If you want bathrooms, showers, lifeguards and other services in a lovely setting, visit Little Pond State Campground. There are plenty of hiking trails in the park as well.
Many State trails in the Catskill Park have designated camping sites and even lean to’s. The lean to’s are available on a first come first serve basis and you will have to share the space if other campers come along. “At large” camping is also allowed in the Catskill Park — and it’s important to know the rules before you head out there.
- Camping and fires are prohibited over 3500′ in elevation (except for emergencies).
- Camping is prohibited within 150′ of any road, trail, spring or other body of water unless a “camp here” marker is posted.
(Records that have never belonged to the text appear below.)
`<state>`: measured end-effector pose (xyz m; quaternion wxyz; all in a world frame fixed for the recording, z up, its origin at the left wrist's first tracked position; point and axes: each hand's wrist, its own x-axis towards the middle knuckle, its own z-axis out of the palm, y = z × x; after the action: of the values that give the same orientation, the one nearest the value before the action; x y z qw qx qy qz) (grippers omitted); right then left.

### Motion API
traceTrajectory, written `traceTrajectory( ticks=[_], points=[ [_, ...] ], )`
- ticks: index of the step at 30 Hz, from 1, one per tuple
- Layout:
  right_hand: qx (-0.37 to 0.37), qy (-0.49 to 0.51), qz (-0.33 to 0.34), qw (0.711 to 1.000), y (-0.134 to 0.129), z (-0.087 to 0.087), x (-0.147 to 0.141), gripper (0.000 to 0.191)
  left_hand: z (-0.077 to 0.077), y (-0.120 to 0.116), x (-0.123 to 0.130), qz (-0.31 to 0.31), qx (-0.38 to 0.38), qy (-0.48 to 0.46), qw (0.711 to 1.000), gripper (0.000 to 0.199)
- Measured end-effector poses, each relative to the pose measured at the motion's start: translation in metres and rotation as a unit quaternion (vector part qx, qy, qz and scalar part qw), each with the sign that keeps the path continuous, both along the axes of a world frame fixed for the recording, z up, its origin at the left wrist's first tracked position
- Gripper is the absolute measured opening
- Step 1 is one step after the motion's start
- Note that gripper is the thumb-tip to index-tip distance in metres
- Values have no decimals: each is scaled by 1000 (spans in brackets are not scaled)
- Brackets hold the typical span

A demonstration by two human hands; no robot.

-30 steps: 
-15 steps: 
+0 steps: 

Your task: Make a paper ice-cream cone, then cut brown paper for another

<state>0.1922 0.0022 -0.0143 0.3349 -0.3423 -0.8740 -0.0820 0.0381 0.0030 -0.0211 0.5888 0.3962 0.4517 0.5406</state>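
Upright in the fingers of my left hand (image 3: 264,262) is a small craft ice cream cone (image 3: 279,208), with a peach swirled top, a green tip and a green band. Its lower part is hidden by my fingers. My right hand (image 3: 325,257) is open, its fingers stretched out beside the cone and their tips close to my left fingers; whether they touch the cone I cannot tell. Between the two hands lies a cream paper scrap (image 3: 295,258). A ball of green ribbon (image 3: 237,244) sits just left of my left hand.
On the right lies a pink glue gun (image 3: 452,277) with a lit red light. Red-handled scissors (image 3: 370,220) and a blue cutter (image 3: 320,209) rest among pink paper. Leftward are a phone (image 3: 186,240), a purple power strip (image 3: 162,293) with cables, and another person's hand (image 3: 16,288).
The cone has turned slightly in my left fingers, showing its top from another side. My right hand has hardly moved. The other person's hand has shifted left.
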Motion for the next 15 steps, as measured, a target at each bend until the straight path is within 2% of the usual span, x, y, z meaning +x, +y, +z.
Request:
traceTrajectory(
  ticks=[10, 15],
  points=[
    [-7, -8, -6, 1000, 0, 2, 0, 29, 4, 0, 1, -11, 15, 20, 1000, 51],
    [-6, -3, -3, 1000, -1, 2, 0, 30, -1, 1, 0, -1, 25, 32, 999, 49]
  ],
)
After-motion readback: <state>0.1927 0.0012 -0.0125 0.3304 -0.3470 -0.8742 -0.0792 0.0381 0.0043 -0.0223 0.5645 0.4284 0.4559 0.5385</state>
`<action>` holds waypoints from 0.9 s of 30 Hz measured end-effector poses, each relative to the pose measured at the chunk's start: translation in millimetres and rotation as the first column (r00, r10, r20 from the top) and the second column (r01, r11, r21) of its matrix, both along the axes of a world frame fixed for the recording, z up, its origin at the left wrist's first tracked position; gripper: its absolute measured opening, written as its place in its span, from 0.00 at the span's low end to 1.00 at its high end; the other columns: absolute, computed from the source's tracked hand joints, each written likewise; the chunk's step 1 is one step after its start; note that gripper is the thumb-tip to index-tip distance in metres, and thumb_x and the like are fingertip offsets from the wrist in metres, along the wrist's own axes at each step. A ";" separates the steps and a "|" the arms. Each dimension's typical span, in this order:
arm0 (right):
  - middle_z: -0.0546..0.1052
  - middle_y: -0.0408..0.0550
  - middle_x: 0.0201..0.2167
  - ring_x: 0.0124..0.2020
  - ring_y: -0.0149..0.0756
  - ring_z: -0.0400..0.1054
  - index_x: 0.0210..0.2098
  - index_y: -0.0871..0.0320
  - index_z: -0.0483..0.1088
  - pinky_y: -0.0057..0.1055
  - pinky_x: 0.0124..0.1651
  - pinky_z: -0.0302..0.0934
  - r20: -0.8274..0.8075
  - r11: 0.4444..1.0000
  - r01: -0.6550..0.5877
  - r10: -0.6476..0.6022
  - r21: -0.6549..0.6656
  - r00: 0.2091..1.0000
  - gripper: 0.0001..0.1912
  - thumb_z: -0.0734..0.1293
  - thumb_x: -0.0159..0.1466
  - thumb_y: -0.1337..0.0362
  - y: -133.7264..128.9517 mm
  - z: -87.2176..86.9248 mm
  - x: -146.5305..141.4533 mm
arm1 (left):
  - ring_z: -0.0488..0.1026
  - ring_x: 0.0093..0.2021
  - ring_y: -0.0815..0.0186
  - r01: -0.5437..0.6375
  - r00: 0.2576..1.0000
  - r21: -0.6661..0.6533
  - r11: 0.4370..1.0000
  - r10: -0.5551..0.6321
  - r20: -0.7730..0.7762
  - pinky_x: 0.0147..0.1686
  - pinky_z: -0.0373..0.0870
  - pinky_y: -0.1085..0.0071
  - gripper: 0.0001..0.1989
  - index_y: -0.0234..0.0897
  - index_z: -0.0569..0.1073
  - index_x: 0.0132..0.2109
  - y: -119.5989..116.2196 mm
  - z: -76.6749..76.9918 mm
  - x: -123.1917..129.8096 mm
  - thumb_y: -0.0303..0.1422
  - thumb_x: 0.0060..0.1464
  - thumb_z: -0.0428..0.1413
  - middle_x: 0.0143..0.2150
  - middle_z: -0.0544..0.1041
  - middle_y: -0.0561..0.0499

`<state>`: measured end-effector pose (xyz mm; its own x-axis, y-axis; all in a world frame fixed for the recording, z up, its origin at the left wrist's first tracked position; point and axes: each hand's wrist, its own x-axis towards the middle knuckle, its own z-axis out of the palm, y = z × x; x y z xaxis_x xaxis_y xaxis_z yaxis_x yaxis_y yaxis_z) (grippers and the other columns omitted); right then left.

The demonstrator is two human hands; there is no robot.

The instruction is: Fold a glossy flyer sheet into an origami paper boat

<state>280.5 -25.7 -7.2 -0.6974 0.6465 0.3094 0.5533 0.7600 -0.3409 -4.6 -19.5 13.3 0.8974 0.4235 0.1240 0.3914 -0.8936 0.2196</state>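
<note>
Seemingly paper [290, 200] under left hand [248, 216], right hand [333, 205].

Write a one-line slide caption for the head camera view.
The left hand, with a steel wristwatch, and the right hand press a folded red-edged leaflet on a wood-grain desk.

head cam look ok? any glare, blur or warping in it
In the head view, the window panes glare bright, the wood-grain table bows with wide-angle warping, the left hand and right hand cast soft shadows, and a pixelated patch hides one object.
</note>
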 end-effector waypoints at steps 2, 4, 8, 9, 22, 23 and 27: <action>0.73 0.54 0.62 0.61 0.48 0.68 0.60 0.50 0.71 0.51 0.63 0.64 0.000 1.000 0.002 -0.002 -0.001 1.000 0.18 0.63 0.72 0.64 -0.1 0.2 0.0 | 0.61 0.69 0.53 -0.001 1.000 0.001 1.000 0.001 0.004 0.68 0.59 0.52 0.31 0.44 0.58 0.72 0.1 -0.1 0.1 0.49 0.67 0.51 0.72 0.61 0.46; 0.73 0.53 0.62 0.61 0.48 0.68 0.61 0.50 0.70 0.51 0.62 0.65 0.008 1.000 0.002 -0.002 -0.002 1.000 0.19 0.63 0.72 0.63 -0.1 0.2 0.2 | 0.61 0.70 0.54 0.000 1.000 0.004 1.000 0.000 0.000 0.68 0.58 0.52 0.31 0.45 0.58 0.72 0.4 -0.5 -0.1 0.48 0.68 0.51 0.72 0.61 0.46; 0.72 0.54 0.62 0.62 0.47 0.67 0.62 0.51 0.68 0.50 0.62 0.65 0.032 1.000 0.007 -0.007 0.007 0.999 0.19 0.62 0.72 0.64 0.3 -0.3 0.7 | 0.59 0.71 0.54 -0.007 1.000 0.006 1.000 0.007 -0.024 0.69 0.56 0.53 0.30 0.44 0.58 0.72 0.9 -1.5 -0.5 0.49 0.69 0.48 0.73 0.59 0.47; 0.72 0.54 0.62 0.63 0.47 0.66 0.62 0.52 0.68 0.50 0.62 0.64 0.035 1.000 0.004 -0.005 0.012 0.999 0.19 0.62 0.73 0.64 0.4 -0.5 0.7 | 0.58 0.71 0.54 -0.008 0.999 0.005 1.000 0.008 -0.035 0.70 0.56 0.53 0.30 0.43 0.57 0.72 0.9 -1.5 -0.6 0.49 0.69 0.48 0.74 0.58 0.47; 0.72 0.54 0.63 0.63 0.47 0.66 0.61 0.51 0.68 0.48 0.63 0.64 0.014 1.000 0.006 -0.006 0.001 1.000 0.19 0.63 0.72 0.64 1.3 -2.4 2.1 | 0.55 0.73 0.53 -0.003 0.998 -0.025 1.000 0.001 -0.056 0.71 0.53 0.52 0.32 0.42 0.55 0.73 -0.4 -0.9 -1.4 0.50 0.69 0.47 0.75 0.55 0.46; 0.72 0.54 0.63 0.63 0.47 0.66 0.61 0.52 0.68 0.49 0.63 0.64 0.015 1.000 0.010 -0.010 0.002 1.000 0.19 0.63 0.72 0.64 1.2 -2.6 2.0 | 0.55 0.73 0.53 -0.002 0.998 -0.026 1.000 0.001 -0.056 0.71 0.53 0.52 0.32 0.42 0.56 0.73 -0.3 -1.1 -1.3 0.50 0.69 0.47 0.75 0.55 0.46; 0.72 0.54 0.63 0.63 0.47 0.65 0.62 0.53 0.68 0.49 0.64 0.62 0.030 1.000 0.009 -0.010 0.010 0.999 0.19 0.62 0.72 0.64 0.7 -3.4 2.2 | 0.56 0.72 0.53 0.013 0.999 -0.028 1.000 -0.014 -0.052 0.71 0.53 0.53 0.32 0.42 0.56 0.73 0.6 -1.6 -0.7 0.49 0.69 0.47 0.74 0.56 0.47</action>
- Use privies when available, otherwise, human waste should be buried in a hole at least 150′ from water or campsites
- Pack out what you pack in and leave no other traces of your stay
- Obey posted signs
- More detailed DEC regulations can be found here
If you’d like to camp but a sleeping bag on the ground or in a lean to isn’t quite your thing, maybe “glamping” is more your style. TentRR is the AirBnB for the glamorous camper and there are a number of sites in Andes and the surrounding towns: Eagles Nest, Big Sky, Willow Drey Pasture, Bears Den & Turtle Creek.